WHAT THE TASK ASKS:
Nothing in the records may change when you print them out again.

ENTRIES SHOWN:
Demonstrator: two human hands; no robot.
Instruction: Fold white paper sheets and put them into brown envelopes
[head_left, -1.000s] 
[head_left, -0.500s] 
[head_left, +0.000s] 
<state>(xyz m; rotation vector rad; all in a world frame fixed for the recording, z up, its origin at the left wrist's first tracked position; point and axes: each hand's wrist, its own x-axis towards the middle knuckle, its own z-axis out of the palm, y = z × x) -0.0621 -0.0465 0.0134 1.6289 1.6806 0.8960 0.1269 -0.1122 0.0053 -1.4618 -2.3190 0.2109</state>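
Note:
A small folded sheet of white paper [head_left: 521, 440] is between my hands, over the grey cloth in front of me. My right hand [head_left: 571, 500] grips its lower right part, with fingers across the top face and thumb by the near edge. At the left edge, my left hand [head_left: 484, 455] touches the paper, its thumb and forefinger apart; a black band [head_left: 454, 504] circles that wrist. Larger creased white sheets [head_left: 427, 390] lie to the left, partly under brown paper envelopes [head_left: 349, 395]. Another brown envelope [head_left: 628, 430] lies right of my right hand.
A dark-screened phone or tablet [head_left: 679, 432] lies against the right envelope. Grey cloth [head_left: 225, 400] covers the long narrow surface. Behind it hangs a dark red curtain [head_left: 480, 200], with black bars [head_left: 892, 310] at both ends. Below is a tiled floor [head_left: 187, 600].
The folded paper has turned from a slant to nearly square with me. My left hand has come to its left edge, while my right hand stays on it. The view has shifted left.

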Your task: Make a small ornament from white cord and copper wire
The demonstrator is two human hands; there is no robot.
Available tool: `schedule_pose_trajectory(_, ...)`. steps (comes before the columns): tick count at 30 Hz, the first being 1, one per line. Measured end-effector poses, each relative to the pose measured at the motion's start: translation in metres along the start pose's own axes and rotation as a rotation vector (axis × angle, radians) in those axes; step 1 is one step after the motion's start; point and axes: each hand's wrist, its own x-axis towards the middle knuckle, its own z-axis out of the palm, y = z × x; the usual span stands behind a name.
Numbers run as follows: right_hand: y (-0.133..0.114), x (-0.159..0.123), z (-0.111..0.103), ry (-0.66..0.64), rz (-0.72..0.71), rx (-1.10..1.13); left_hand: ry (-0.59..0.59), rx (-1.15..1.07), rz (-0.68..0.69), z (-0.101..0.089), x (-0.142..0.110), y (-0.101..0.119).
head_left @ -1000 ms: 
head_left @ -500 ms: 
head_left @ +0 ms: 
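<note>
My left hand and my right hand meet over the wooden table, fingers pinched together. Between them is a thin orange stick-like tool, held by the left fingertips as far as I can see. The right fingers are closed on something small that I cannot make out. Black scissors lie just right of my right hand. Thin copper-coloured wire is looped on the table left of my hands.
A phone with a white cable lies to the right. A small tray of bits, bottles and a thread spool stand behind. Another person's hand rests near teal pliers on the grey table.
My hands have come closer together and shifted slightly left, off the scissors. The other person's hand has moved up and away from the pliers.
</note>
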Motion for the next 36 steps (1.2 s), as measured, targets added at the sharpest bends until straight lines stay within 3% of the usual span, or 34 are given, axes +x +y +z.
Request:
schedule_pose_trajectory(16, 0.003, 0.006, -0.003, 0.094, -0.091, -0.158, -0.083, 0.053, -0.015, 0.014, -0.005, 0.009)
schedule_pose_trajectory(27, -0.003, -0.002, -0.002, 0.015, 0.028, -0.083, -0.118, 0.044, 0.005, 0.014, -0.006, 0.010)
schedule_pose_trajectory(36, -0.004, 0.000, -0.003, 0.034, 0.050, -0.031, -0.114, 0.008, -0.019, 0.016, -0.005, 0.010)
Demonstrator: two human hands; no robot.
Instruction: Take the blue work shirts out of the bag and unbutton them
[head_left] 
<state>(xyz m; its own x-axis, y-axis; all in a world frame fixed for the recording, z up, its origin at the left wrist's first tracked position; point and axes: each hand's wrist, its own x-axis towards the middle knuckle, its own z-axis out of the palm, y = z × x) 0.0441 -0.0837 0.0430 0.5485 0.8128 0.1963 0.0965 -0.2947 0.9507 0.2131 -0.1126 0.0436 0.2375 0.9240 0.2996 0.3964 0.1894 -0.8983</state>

EXERCISE OUTPUT:
Demonstrator: two human hands; no robot.
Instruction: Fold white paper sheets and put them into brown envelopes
[head_left, -1.000s] 
[head_left, -0.500s] 
[head_left, +0.000s] 
<state>(xyz m; rotation vector rad; all in a world frame fixed for the recording, z up, its origin at the left wrist's first tracked position; point and axes: each hand's wrist, its own x-axis towards the middle knuckle, its own z-axis out of the palm, y = z × x) -0.0621 -0.0465 0.0134 1.6289 1.6806 0.8960 0.1269 -0.1122 0.0053 -1.4618 -2.3190 0.2109</state>
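Note:
A small folded sheet of white paper [head_left: 521, 440] is between my hands, over the grey cloth in front of me. My right hand [head_left: 571, 500] grips its lower right part, with fingers across the top face and thumb by the near edge. At the left edge, my left hand [head_left: 484, 455] touches the paper, its thumb and forefinger apart; a black band [head_left: 454, 504] circles that wrist. Larger creased white sheets [head_left: 427, 390] lie to the left, partly under brown paper envelopes [head_left: 349, 395]. Another brown envelope [head_left: 628, 430] lies right of my right hand.
A dark-screened phone or tablet [head_left: 679, 432] lies against the right envelope. Grey cloth [head_left: 225, 400] covers the long narrow surface. Behind it hangs a dark red curtain [head_left: 480, 200], with black bars [head_left: 892, 310] at both ends. Below is a tiled floor [head_left: 187, 600].
The folded paper has turned from a slant to nearly square with me. My left hand has come to its left edge, while my right hand stays on it. The view has shifted left.
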
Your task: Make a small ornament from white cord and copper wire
The demonstrator is two human hands; there is no robot.
Available tool: `schedule_pose_trajectory(_, ...)`. steps (comes before the columns): tick count at 30 Hz, the first being 1, one per line. Measured end-effector poses, each relative to the pose measured at the motion's start: translation in metres along the start pose's own axes and rotation as a rotation vector (axis × angle, radians) in those axes; step 1 is one step after the motion's start; point and axes: each hand's wrist, its own x-axis towards the middle knuckle, its own z-axis out of the palm, y = z × x; the usual span stands behind a name.
Numbers run as follows: right_hand: y (-0.133..0.114), x (-0.159..0.123), z (-0.111..0.103), ry (-0.66..0.64), rz (-0.72..0.71), rx (-1.10..1.13); left_hand: ry (-0.59..0.59), rx (-1.15..1.07), rz (-0.68..0.69), z (-0.101..0.089), x (-0.142..0.110), y (-0.101..0.119).
head_left @ -1000 ms: 
head_left @ -500 ms: 
head_left @ +0 ms: 
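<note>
My left hand and my right hand meet over the wooden table, fingers pinched together. Between them is a thin orange stick-like tool, held by the left fingertips as far as I can see. The right fingers are closed on something small that I cannot make out. Black scissors lie just right of my right hand. Thin copper-coloured wire is looped on the table left of my hands.
A phone with a white cable lies to the right. A small tray of bits, bottles and a thread spool stand behind. Another person's hand rests near teal pliers on the grey table.
My hands have come closer together and shifted slightly left, off the scissors. The other person's hand has moved up and away from the pliers.
</note>
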Motion for the next 36 steps (1.2 s), as measured, targets added at the sharpest bends until straight lines stay within 3% of the usual span, or 34 are given, axes +x +y +z.
Request:
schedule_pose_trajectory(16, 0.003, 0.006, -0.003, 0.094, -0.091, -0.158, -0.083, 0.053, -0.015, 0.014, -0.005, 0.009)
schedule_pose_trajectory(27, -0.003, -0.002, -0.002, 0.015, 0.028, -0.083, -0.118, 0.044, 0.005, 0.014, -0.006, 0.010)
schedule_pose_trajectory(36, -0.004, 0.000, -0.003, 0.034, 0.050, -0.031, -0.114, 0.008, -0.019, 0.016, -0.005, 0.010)
Demonstrator: two human hands; no robot.
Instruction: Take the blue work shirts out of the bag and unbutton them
[head_left] 
<state>(xyz m; its own x-axis, y-axis; all in a world frame fixed for the recording, z up, its origin at the left wrist's first tracked position; point and axes: each hand's wrist, its own x-axis towards the middle knuckle, its own z-axis out of the palm, y = z × x) 0.0441 -0.0837 0.0430 0.5485 0.8128 0.1963 0.0965 -0.2947 0.9507 0.2131 -0.1126 0.0436 0.2375 0.9240 0.2996 0.3964 0.1894 -0.8983</state>

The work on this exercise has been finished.